HarvesTime Devotes Large Footprint to Produce
July 17, 2023 | 4 min to read
Originally printed in the June 2023 issue of Produce Business.
It was a long way to HarvesTime for owner Chris Dallas — all the way from Greece to Chicago and a neighborhood he learned to call Lincoln Square West. But along the way, he became a grocer who understood produce and how to win customers and neighbors by treating everyone with equal respect.
When Dallas and his brothers arrived in the United States from Greece in 1977, they became involved in different businesses, including restaurants, heating and air conditioning and real estate. Dallas even considered becoming a dentist. Along the way, they founded Edgewater Produce. The beginnings of HarvesTime are in those experiences. In 1995, a for sale sign turned up on a commercial property that was larger than Edgewater Produce and, from that, HarvesTime began.
As it has evolved as an operation, 20,000 square foot HarvesTime is oriented toward fruit and vegetable operations.
“HarvesTime has at least 30% of retail space devoted to produce,” he says.
The neighborhood itself has changed over the years. One that has seen waves of immigrants now has become ethnically diverse, but more stable, with a mix of people in a comfortable environment where it’s great to raise a family. As such, HarvesTime maintains a wide range of produce, with a number of ethnic staples worked in as needed by the store’s customers.
However, the purchasing of what might be considered ethnic products isn’t necessarily limited to the core audience. Dallas says HarvesTime customers are diverse in their tastes and so, Hispanic customers certainly aren’t the only people who buy fresh jalapeño peppers.
FOCUS ON QUALITY
To accommodate his customers, Dallas will frequently bring in products that aren’t mainstream, if he thinks there is a neighborhood need.
“This is why we’re here,” he says. “We are here to adjust to whatever the needs are.”
At the same time, Dallas has an approach to selling produce that starts with the product itself.
“We work with the best produce we can buy,” he says. “We don’t buy anything that’s secondary in quality.”
In positioning fruits and vegetables for shoppers, Dallas says that produce merchandising has limitations. It’s hard to do something that is completely new or unique. More important are the state of displays and the people he entrusts to keep them looking enticing.
“The average time for my employees is about seven years, which is a long time for a grocery store,” he says. “We have people working here for over 20 years.”
When it comes to what makes it into and remains in displays, the simple rule is this: If you wouldn’t eat it, you don’t stock it.
“If it’s not good, I don’t care if you’re giving it away for free,” he says, “you are creating a problem for the person who picked it up. That’s pretty much the basis for everything else.”
“The Golden Rule applies. You don’t sell something or sneak something. There is no point in trying to sell a second-rate product. When you have a first-rate product, there’s no reason to reduce quality. You want to improve quality. We might not always be the cheapest, but we’re always the best.”
Dallas says his customers’ response has been gratifying.
“For the most part, my customers say ‘just keep doing what you’re doing,’” he notes. “We’ve been doing this for 28 years in this place, not just a day or two.”
At the same time, Dallas says he doesn’t always respond exactly to what customers ask for, but that’s for a reason. For example, he’ll wait a bit when seasonal produce first comes into the market because it isn’t always the best quality yet. At the same time, seasonal isn’t necessarily the key to his business. Rather, HarvesTime customers, even if it’s a bit ironic to say so, are interested in the store’s year-round ability to provide produce of high quality.
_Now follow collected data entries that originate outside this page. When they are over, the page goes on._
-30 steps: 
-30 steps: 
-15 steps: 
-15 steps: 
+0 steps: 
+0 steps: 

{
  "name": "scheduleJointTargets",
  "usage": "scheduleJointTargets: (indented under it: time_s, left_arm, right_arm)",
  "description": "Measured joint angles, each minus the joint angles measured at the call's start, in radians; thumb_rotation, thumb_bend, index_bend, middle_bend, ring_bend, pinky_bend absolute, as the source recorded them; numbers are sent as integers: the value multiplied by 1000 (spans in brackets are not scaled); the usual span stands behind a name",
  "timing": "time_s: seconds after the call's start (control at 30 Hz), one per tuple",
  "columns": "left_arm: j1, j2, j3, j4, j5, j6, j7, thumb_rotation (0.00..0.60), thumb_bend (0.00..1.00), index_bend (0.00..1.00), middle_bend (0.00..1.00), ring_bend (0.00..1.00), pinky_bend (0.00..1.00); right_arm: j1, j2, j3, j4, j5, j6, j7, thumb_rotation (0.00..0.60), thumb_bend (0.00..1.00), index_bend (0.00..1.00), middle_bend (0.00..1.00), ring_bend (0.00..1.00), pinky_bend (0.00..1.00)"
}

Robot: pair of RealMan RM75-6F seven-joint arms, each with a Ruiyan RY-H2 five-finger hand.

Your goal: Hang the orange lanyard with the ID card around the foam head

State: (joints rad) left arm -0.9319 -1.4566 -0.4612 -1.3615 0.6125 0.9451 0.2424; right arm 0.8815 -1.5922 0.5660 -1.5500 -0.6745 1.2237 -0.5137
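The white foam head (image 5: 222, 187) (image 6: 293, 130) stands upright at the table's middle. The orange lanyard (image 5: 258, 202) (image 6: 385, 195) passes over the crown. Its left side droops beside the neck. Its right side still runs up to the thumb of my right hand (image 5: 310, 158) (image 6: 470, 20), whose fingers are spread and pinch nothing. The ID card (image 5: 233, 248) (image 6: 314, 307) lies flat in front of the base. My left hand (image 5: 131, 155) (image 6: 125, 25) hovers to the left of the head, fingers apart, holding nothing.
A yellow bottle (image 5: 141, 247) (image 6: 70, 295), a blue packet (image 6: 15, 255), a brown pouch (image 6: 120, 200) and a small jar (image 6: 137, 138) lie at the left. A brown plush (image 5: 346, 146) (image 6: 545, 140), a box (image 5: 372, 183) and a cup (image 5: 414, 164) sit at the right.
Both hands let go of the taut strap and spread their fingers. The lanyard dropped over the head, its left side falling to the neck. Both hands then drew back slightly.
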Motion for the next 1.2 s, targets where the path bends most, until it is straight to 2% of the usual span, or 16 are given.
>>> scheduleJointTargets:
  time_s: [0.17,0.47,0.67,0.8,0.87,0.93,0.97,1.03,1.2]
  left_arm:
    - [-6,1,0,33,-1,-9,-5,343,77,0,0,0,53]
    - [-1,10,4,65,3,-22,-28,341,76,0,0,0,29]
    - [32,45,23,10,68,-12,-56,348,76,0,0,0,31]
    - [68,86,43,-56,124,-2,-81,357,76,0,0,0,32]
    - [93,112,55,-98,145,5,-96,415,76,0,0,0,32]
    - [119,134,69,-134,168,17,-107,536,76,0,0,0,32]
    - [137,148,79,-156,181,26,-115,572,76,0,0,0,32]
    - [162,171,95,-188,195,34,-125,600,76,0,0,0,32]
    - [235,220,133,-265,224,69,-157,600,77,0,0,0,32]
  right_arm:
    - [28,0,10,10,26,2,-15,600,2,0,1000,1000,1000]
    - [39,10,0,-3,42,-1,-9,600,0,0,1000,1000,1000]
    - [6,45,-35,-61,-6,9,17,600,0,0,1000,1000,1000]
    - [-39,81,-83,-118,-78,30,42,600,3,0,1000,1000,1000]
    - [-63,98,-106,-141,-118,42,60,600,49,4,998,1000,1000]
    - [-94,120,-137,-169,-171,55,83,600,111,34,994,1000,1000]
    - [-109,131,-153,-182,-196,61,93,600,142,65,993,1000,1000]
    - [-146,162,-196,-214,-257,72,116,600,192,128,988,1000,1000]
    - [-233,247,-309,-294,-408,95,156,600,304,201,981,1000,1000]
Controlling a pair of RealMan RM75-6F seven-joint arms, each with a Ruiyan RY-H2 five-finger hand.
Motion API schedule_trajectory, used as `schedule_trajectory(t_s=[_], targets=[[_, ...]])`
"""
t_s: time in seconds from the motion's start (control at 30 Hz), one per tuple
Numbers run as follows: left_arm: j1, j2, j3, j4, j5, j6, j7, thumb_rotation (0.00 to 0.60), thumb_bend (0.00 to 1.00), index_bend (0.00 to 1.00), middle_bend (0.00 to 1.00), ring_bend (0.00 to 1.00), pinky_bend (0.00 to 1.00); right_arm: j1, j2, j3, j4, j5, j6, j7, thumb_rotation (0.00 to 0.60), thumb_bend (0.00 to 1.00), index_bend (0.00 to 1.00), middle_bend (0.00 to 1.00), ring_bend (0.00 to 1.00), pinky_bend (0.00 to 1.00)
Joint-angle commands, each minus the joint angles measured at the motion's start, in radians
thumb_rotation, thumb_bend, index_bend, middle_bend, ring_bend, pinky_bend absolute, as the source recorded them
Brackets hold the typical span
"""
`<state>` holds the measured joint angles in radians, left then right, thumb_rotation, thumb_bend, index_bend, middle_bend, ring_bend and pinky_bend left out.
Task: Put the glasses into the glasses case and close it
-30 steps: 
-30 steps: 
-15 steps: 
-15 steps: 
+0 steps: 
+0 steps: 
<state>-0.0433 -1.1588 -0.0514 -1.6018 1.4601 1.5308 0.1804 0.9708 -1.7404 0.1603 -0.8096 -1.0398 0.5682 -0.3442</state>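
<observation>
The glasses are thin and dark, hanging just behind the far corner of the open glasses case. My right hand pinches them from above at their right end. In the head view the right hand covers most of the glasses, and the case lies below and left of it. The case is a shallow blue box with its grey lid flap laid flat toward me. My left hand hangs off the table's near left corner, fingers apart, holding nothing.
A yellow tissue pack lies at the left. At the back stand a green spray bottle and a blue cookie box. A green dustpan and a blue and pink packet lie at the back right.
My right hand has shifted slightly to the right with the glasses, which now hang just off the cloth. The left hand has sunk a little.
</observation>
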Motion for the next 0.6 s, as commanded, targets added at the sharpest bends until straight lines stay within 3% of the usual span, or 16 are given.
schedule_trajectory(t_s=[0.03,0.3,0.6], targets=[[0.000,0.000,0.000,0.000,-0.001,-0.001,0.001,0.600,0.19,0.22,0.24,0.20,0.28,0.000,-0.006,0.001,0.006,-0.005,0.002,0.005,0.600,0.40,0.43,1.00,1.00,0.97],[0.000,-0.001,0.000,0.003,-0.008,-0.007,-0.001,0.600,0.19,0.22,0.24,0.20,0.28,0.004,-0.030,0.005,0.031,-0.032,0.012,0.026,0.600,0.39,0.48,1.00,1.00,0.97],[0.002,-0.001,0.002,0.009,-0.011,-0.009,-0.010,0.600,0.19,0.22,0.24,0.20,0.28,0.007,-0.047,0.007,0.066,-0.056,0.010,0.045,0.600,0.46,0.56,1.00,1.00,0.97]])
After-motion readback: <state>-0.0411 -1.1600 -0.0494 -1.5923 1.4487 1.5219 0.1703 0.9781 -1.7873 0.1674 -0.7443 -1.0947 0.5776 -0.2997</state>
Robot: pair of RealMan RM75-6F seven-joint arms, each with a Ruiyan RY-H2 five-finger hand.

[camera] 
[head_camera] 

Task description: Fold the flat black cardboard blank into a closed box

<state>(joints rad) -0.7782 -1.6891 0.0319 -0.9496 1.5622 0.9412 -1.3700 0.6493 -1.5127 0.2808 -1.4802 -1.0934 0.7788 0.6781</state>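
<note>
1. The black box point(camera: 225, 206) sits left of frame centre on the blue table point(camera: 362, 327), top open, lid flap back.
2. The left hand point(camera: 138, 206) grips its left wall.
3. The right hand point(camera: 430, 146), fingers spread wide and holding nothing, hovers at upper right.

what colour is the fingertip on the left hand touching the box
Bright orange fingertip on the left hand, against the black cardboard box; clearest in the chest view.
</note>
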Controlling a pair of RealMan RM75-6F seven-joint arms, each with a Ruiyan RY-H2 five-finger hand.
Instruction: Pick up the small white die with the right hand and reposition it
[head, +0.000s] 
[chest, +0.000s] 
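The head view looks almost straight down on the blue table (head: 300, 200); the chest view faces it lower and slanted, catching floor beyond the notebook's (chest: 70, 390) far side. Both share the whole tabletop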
Still, HarvesTime customers do like that the company supports local growers.
“People are happier to know we buy as much from local producers, and we can identify the farms,” he says. “We send our truck to the farm to bring the stuff directly from the farm.”
In the period from midsummer to season’s end, HarvesTime enjoys the flavorful produce arriving from the area including, especially, southwest Michigan, northwest Indiana and, to lesser extent, Illinois, which is more of a soy producer.
Even the troubles of the past few years helped strengthen the bonds between HarvesTime and the surrounding neighborhood. Dallas says he remains gratified that his shoppers were almost invariably polite and even generous to one another in sharing product that was running low on shelves when as he struggled, rather successfully, to stay in stock. In that way and others, HarvesTime has become a stalwart of its neighborhood.